The New Wimbledon Theatre panto’s journey from notoriously tacky blingfest to respectable seasonal outing is complete this year with the addition to its roster of London’s most famous dame, Clive Rowe.
Long the sole preserve of Hackney Empire, I’m not sure what sort of twist of panto politics has brought Rowe so far south-west. But he’s his usual wonderful self, a booming, bustling, fearless presence as Dame Trot, mother to the titular Jack (Liam Tamne: bland, but that’s kind of the deal with panto heroes).
Arguably the show’s real USP is the casting of big-name comic Al Murray. Playing Jack’s brother in a fairly shameless reprise of his Pub Landlord character, dubbed Barman Al, he doesn’t exactly flex his acting muscles but it’s difficult to imagine anybody who booked because of him will have a problem with that.
It’s bright and bouncy, with lovely painted sets by Ian Westbrook and a gloriously hammy 3D section that sent the school kids in the audience genuinely nuts and reminded me pleasingly of the ’80s kids’ TV show ‘Knightmare’. Director Thom Southerland never lets the energy levels dip below ‘perky’, and its two-hour, 15-minute running time is blessedly brief by genre standards.
It’s got everything you could really want, apart from – alas – a decent script.
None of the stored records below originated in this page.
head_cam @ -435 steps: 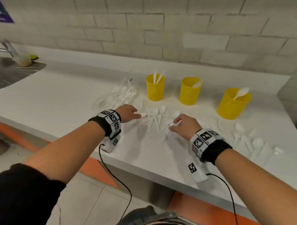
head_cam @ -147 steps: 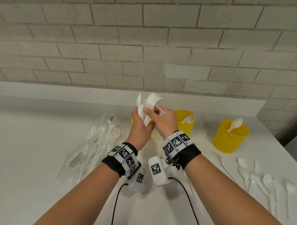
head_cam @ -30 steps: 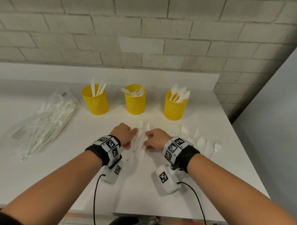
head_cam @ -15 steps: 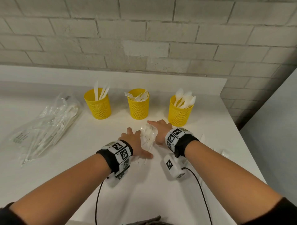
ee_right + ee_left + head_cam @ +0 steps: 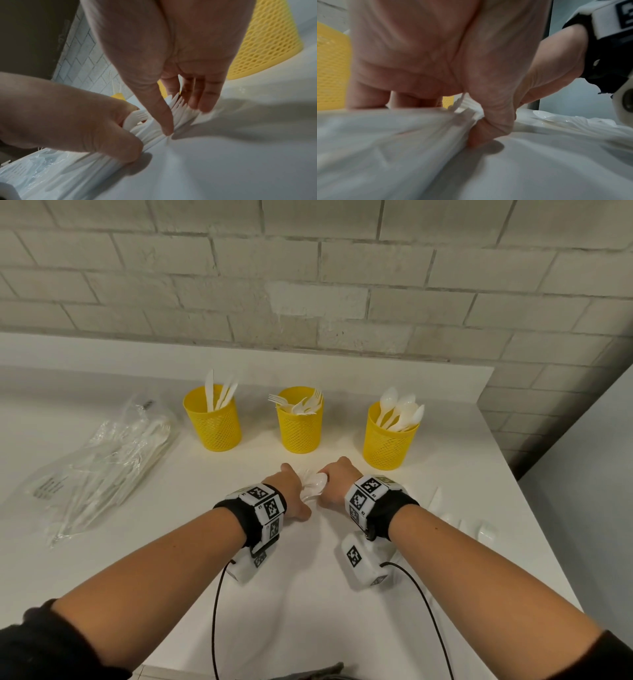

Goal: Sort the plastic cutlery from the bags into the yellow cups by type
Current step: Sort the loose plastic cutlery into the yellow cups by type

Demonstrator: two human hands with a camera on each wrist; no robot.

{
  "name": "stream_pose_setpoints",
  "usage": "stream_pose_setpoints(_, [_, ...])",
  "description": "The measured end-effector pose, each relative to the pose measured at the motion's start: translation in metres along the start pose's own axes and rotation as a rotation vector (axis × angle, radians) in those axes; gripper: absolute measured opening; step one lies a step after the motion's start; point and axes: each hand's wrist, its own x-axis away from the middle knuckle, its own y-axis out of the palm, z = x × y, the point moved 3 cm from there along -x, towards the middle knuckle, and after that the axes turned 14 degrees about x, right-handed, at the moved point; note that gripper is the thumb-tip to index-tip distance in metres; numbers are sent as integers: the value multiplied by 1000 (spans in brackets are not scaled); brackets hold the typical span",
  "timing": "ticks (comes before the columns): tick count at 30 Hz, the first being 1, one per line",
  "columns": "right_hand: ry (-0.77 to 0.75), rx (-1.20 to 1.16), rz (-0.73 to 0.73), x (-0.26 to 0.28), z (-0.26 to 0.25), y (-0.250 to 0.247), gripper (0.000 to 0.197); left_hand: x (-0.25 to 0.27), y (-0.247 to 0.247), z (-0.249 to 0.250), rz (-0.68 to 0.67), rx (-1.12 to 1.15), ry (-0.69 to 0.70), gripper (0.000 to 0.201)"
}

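Three yellow mesh cups stand in a row at the back: the left cup [image 5: 213, 422] has knives, the middle cup [image 5: 300, 426] forks, the right cup [image 5: 389, 440] spoons. Just in front of them, a bundle of white forks and spoons [image 5: 312, 487] lies between my two hands on the counter. My left hand [image 5: 294, 492] grips it from the left, thumb curled under. My right hand [image 5: 331, 484] pinches it from the right; in the right wrist view the bundle [image 5: 150, 135] sits between its thumb and fingers [image 5: 200, 104]. The clear cutlery bags [image 5: 102, 467] lie at the left.
A few loose white pieces [image 5: 462, 522] lie on the white counter [image 5: 308, 611] right of my right wrist, near the right edge. A brick wall backs the counter. Cables run from both wrist units toward the front edge.
My left hand, spread flat on the counter half a second ago, has curled round the bundle. The right hand has closed in from the other side, and both hands have drawn together.
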Motion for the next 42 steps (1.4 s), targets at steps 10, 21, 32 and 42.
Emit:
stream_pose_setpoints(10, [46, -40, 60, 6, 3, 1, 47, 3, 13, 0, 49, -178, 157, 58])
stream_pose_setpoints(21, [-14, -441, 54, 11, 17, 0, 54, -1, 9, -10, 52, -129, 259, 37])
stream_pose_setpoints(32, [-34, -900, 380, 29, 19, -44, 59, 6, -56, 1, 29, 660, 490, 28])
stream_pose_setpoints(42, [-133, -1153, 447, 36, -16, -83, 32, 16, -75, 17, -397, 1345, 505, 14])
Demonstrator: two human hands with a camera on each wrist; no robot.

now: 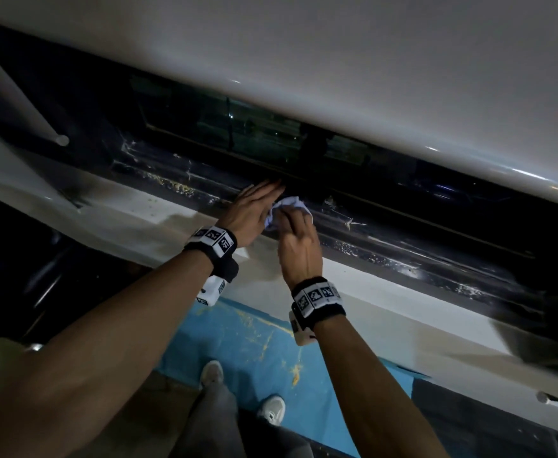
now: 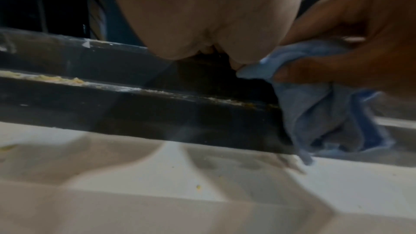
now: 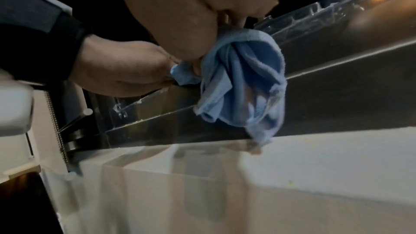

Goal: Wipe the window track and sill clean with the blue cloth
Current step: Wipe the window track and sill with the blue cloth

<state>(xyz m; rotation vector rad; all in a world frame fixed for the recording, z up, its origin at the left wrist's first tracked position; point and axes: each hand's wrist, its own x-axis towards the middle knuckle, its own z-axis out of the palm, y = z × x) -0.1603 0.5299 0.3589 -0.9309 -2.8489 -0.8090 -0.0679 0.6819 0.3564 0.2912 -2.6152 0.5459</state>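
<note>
My right hand (image 1: 299, 234) grips the bunched blue cloth (image 1: 287, 209) over the dark window track (image 1: 386, 246); the cloth hangs below the fingers to the track's front edge (image 3: 243, 84). My left hand (image 1: 253, 204) lies just left of it, fingers straight and reaching onto the track. Its thumb side touches a corner of the cloth (image 2: 249, 70). Yellowish crumbs and white dust line the track (image 2: 67, 79) to the left of the hands. The white sill (image 1: 132, 219) runs in front of the track, with a few specks on it (image 2: 198, 186).
Dark window glass (image 1: 238, 130) stands behind the track, under a broad white surface (image 1: 337, 61). A white rod (image 1: 23, 100) slants in at the upper left. Below the sill lie a stained blue floor sheet (image 1: 254, 338) and my shoes (image 1: 211, 371).
</note>
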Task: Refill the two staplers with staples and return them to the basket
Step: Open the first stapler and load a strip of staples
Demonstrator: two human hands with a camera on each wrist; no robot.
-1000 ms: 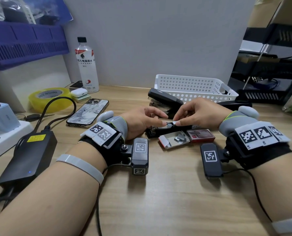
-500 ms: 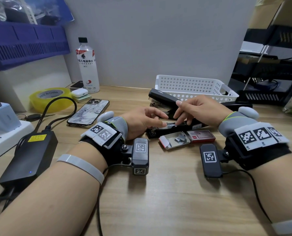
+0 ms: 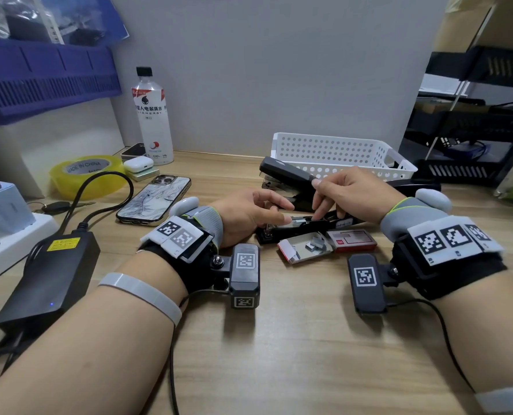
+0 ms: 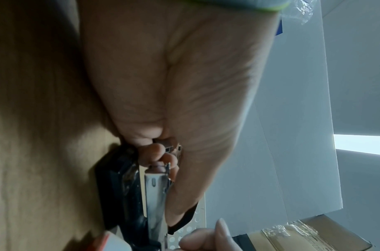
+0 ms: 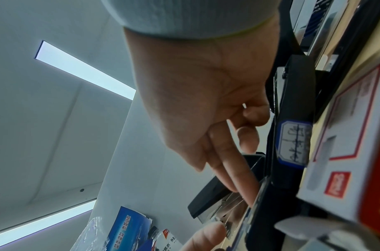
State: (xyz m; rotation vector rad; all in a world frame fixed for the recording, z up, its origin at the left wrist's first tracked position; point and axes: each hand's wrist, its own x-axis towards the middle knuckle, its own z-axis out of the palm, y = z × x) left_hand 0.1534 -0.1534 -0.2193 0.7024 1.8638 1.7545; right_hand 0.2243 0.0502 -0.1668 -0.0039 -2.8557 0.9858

The text (Alan McHugh is the sole credit, as ‘co-adaptor’) is functional, but it’s essentially a bog-standard run through the story – cow, beans, beanstalk etc – with a bit of room for Murray and Rowe to do their respective schticks. The inventiveness, satire and fierce localism of London’s best pantomimes are simply not present. It’s an affable enough evening, but I suspect they’ll have to up their game if they hope to hold on to Rowe for another year.